Quel avenir politique pour les îles du Pacifique en cas de disparition liée à la montée des eaux?
Les îles du Pacifique sont menacées par la montée des eaux. Un rapport de l'Organisation météorologique mondiale publié cette semaine fait état d'un réchauffement des eaux de surface du Pacifique trois fois plus rapide que la moyenne mondiale depuis 1980.
>> Lire à ce sujet : Le chef de l'ONU lance un "SOS mondial" sur la rapide montée des eaux du Pacifique
La menace est "existentielle" pour plusieurs territoires anatoliens du Pacifique, composés entièrement de formations coralliennes de très basse altitude, relève Géraldine Giraudeau, professeure de droit international à l'Université Paris-Saclay et spécialiste des territoires insulaires. C'est le cas notamment des îles Marshall, de Kiribati et de Tuvalu.
"Dans ces territoires, la population sera amenée à être relocalisée avant qu'ils ne soient entièrement submergés", souligne-t-elle dans l'émission Tout un monde.
>> Lire : Kiribati, ce pays qui va disparaître sous la montée des océans
Un avantage stratégique
Tuvalu, par exemple, pourrait se retrouver sous l'eau d'ici 50 à 80 ans. L'archipel a signé l'année dernière un accord de mobilité climatique avec l'Australie, permettant aux quelque 11'000 habitantes et habitants d'y déménager.
Imaginez un Etat qui disparaîtrait physiquement: Tuvalu, par exemple, continuerait-il à exister en tant qu'Etat et à bénéficier d'un siège en tant que membre des Nations unies ou au sein d'autres organisations internationales?
"Des titres de séjour seraient concédés par les autorités australiennes, avec un nombre de visas annuels, ce qui permettrait aux ressortissants de Tuvalu d'aller s'installer en Australie et de bénéficier des services de base étatiques", détaille Géraldine Giraudeau.
L'Australie en retire un avantage stratégique. Un des articles du texte est consacré à la mainmise du pays sur les potentiels projets de défense et de sécurité de Tuvalu, dans un contexte de luttes d'influence entre Pékin et Canberra dans le Pacifique et alors que certains territoires, tels que les îles Salomon, ont signé un accord avec la Chine.
>> Lire aussi : La Chine et les Iles Salomon signent un accord controversé sur la sécurité
Une existence virtuelle
Aujourd'hui, la question de l'avenir des zones maritimes de Tuvalu se pose. L'archipel possède un territoire maritime vaste de 756'000 kilomètres carrés, pour une surface terrestre de moins de 30 kilomètres carrés.
"C'est tout à fait nouveau dans l'histoire de la société internationale. Imaginez un Etat qui disparaîtrait physiquement: Tuvalu, par exemple, continuerait-il à exister en tant qu'Etat et à bénéficier d'un siège en tant que membre des Nations unies ou au sein d'autres organisations internationales? Il y a des réflexions qui sont menées en ce sens, mais il n'y a pas encore de véritable solution", explique Géraldine Giraudeau.
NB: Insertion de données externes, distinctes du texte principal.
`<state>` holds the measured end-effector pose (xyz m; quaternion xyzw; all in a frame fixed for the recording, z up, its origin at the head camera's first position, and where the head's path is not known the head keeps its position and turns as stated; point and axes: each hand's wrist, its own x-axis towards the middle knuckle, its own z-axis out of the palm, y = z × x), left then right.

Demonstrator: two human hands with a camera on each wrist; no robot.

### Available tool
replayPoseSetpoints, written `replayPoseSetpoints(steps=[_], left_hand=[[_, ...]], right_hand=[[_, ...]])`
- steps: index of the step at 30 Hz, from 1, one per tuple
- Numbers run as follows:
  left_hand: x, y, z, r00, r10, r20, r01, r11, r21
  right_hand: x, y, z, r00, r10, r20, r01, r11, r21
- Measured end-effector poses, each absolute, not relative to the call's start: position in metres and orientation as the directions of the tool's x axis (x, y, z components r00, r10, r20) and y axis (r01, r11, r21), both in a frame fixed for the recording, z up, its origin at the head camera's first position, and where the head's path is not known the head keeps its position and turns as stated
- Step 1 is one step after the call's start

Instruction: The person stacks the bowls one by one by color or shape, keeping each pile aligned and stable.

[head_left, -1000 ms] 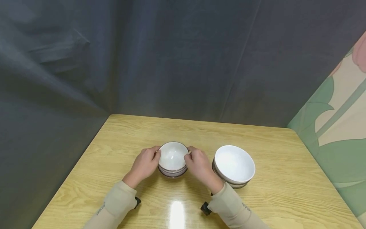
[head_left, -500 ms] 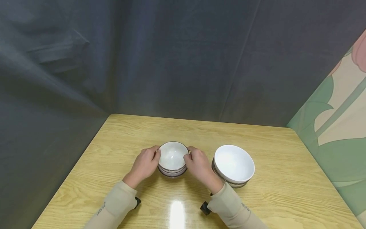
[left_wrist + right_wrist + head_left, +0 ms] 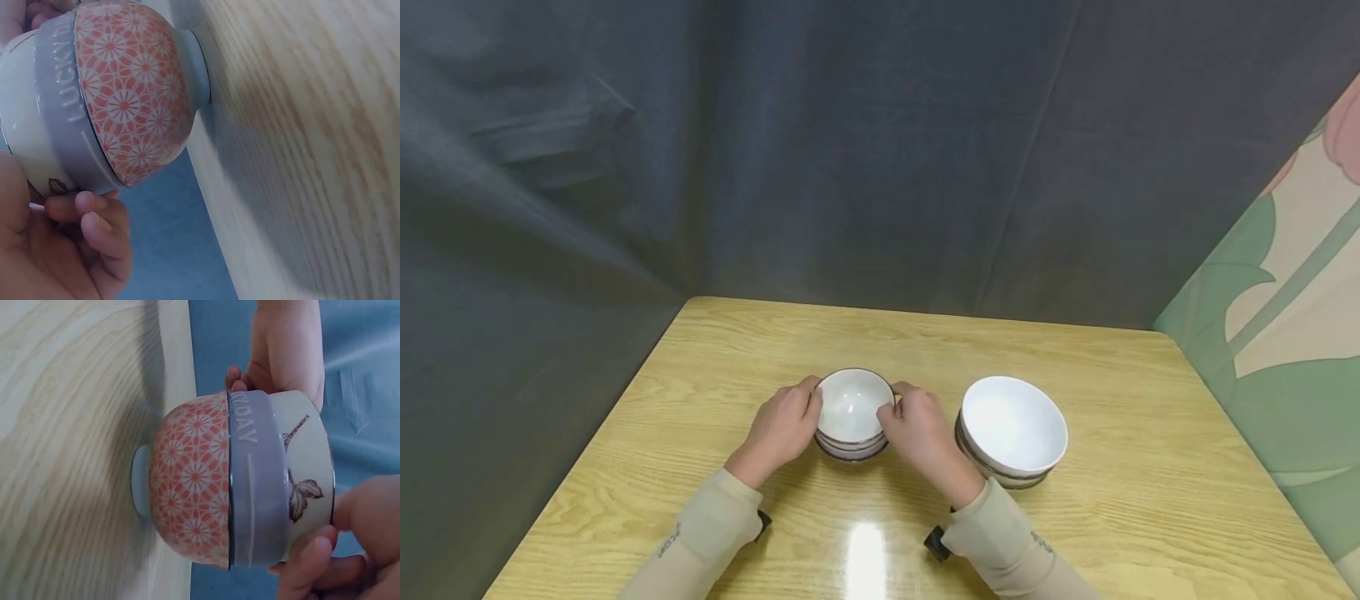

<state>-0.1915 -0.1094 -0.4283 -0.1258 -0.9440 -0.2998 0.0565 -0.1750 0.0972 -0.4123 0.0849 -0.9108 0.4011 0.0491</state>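
Observation:
Three nested bowls stand on the table in the head view's middle. The cream bowl (image 3: 852,406) with a dark rim is on top; brown leaf marks show on its side in the right wrist view. Under it sits a lavender-grey bowl (image 3: 257,481) with raised lettering, and lowest a red bowl (image 3: 134,94) with white flowers, its pale foot on the wood. My left hand (image 3: 781,429) pinches the cream bowl's left edge, thumb at the rim and fingers beneath. Opposite it, my right hand (image 3: 922,433) grips the right edge, its thumb over the rim.
A second stack stands right of my right hand, with a larger white bowl (image 3: 1015,425) tilted on top of darker-rimmed ones. The wooden table (image 3: 1120,517) ends at a dark curtain (image 3: 880,167) behind and at left. A flower-patterned panel (image 3: 1292,333) borders the right.
My right thumb has shifted slightly inward over the cream bowl's rim. Both hands otherwise keep their hold, and the bowl stacks stay in place.

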Motion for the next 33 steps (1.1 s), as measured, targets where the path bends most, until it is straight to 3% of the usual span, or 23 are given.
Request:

Il existe toutefois "une sorte de présomption de continuité de l'Etat qui s'appliquerait, afin qu'il y ait une existence virtuelle", précise la spécialiste. Tuvalu a d'ailleurs créé un double numérique du pays dans le métavers afin que les ressortissants et leurs descendants puissent, en cas de disparition physique de l'archipel, accéder à des services par le biais d'un site internet.
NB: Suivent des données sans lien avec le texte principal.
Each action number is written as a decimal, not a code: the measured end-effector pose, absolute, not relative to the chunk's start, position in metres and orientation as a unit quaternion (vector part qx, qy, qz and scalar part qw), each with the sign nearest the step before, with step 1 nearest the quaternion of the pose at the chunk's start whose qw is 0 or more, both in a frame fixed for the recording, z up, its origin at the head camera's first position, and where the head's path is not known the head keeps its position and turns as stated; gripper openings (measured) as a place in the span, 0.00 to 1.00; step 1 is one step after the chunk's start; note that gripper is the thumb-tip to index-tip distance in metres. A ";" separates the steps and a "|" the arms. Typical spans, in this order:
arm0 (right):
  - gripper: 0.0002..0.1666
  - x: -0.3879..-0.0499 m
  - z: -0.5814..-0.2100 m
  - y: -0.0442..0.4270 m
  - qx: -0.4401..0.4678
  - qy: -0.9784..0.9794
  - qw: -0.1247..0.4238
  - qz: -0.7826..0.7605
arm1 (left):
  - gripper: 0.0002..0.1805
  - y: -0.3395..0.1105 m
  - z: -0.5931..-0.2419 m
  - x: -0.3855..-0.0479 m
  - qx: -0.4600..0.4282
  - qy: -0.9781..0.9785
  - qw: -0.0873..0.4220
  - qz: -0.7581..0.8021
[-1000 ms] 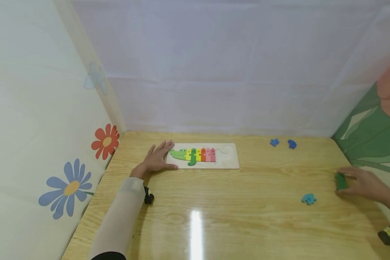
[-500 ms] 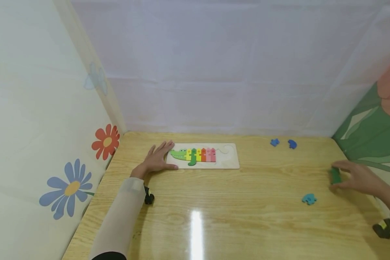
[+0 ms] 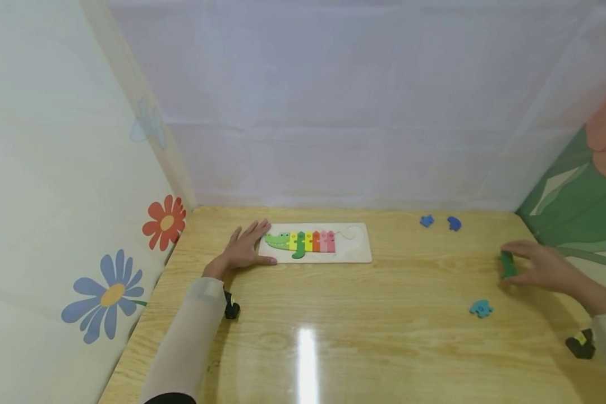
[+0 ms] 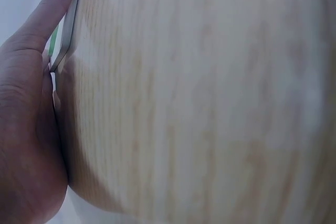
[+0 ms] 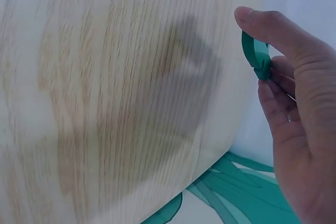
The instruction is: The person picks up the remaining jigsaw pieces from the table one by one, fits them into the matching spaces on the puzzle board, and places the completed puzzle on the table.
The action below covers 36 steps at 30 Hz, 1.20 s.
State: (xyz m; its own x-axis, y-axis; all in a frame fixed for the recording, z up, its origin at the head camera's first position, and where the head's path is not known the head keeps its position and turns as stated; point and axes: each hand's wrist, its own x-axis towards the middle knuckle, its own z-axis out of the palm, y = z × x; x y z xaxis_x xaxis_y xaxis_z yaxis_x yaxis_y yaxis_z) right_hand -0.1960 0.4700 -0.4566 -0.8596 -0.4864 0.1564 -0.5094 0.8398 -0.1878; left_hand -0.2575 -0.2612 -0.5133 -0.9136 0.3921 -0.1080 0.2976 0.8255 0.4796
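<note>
A pale board [image 3: 356,252] with crocodile puzzle pieces [image 3: 308,241] lies at the back of the table. Its right part bears a curled tail outline with no pieces on it. My left hand [image 3: 239,251] rests at the board's left end, fingers spread and thumb on the front edge; in the left wrist view the hand [image 4: 23,103] touches the board's edge [image 4: 65,35]. At the right, my right hand [image 3: 547,269] pinches a green piece [image 3: 508,265] above the table. The right wrist view shows that piece [image 5: 256,51] between thumb and fingers of the hand [image 5: 310,98].
Two blue pieces, one lighter [image 3: 426,221] and one darker [image 3: 454,223], lie near the table's back edge. A light blue piece [image 3: 481,308] lies nearer, left of the right forearm. White cloth [image 3: 303,112] stands behind the table, with flower-patterned cloth [image 3: 106,292] at the sides.
My right hand has moved left and slightly toward the back with the green piece in its grip. The left hand and the board have stayed in place.
</note>
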 end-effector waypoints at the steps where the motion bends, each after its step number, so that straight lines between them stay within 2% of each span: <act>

>> Lire plus de détails à ce sujet : Menacé par la montée des eaux, l'archipel des Tuvalu veut déménager dans le métavers
Dans le Pacifique, de nombreuses communautés sont déjà relocalisées, du fait de la montée des eaux, notamment aux Tuvalu et aux îles Fidji, souligne Géraldine Giraudeau. "C'est une réalité pour ces territoires et ces populations depuis plusieurs années déjà."